# GOAL OF THE EXERCISE
Restate, word for word, the lines from the opening line of the data through the line containing "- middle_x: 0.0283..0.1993", both included, and nothing else.

# SOURCE MATERIAL
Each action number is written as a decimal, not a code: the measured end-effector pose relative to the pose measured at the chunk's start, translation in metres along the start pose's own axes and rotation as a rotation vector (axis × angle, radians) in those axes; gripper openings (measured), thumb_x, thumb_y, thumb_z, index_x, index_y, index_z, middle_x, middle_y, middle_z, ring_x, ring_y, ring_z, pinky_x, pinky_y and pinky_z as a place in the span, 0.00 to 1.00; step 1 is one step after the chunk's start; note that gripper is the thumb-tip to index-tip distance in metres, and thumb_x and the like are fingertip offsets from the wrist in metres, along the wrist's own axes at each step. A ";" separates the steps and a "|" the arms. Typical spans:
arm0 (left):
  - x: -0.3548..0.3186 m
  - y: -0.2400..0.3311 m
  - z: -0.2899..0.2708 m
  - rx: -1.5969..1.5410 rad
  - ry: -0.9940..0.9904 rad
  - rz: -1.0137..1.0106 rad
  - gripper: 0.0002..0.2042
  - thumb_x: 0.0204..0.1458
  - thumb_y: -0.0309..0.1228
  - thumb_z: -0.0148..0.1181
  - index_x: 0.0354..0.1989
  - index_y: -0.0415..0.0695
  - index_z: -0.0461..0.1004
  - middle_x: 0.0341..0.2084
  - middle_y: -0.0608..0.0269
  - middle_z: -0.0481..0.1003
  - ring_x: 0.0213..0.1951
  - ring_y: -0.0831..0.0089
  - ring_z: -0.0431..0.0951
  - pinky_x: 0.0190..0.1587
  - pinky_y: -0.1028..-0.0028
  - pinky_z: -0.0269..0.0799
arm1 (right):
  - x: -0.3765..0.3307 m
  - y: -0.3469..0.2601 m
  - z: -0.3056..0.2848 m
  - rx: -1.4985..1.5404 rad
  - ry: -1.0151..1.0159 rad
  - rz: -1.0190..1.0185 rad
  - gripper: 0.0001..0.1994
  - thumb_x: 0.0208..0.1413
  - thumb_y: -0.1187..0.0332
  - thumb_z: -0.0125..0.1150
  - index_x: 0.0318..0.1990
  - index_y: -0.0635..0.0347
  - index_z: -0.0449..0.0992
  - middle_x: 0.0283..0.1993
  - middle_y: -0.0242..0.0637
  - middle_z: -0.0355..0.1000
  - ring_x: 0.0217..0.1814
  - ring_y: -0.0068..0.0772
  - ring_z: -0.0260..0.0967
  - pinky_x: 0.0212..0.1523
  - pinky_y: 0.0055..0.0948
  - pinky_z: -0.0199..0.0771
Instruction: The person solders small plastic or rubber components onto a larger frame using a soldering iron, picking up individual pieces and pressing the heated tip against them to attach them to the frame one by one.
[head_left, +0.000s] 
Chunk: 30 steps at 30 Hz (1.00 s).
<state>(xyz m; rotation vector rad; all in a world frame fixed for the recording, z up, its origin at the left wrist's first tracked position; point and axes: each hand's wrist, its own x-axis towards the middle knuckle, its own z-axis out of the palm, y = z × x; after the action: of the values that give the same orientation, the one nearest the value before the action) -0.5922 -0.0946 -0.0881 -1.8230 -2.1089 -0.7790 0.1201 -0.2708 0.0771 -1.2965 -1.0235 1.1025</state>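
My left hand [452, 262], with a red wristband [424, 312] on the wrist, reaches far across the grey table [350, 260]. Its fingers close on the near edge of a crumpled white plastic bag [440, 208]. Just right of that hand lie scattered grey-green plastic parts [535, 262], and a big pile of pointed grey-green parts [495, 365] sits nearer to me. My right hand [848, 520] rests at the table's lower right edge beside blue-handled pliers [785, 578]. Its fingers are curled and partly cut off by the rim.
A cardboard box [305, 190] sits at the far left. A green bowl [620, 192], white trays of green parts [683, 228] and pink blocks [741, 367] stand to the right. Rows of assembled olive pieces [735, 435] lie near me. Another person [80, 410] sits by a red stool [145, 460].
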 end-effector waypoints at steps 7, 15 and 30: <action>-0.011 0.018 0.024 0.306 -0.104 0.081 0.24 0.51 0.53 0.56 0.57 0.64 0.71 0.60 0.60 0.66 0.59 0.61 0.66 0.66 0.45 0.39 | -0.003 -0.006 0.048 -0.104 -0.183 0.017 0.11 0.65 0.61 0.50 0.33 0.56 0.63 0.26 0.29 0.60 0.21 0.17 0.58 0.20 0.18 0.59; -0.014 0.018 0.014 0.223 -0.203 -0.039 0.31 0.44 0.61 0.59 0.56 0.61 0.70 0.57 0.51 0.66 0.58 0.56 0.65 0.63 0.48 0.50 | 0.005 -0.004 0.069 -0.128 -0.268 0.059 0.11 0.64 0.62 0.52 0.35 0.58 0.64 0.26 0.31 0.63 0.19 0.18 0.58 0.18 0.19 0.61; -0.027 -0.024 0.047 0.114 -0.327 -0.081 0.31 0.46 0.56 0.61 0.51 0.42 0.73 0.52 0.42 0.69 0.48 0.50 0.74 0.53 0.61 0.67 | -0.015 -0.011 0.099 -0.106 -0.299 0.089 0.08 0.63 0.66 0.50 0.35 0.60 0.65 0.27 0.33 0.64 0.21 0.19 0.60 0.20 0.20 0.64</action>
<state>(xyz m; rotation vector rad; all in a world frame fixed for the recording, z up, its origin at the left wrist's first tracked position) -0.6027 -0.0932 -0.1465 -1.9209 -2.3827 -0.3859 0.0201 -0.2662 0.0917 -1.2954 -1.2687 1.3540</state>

# ANSWER SECTION
Each action number is written as a decimal, not a code: the measured end-effector pose relative to the pose measured at the chunk's start, translation in metres along the start pose's own axes and rotation as a rotation vector (axis × angle, radians) in those axes; gripper openings (measured), thumb_x, thumb_y, thumb_z, index_x, index_y, index_z, middle_x, middle_y, middle_z, ring_x, ring_y, ring_z, pinky_x, pinky_y and pinky_z as a place in the span, 0.00 to 1.00; step 1 is one step after the chunk's start; note that gripper is the thumb-tip to index-tip distance in metres, and thumb_x and the like are fingertip offsets from the wrist in metres, along the wrist's own axes at each step. A ";" separates the steps and a "|" the arms. Typical spans:
arm0 (left):
  - x: -0.3548..0.3186 m
  - y: -0.2400..0.3311 m
  - z: -0.2899..0.2708 m
  - rx: -1.5969..1.5410 rad
  - ry: -0.9940..0.9904 rad
  - rz: -1.0137..1.0106 rad
  - gripper: 0.0002..0.2042
  - thumb_x: 0.0204..0.1458
  - thumb_y: -0.0309..0.1228
  - thumb_z: -0.0148..0.1181
  - index_x: 0.0354..0.1989
  - index_y: -0.0415..0.0695
  - index_z: -0.0461..0.1004
  - middle_x: 0.0341..0.2084
  - middle_y: -0.0608..0.0269
  - middle_z: -0.0481..0.1003
  - ring_x: 0.0213..0.1951
  - ring_y: -0.0831..0.0089
  - ring_z: -0.0431..0.0951
  - pinky_x: 0.0190..0.1587
  - pinky_y: -0.1028..-0.0028
  - pinky_z: -0.0269..0.0799
arm1 (right):
  - x: -0.3765..0.3307 m
  - y: -0.3469..0.2601 m
  - z: -0.3056..0.2848 m
  - rx: -1.4985..1.5404 rad
  - ry: -1.0151..1.0159 rad
  - rz: -1.0190..1.0185 rad
  - gripper: 0.0001..0.1994
  - thumb_x: 0.0208..0.1413
  - thumb_y: -0.1187..0.0332
  - thumb_z: -0.0125..0.1150
  - index_x: 0.0318..0.1990
  - index_y: -0.0635..0.0347
  - index_z: -0.0449..0.0992
  - middle_x: 0.0283..0.1993

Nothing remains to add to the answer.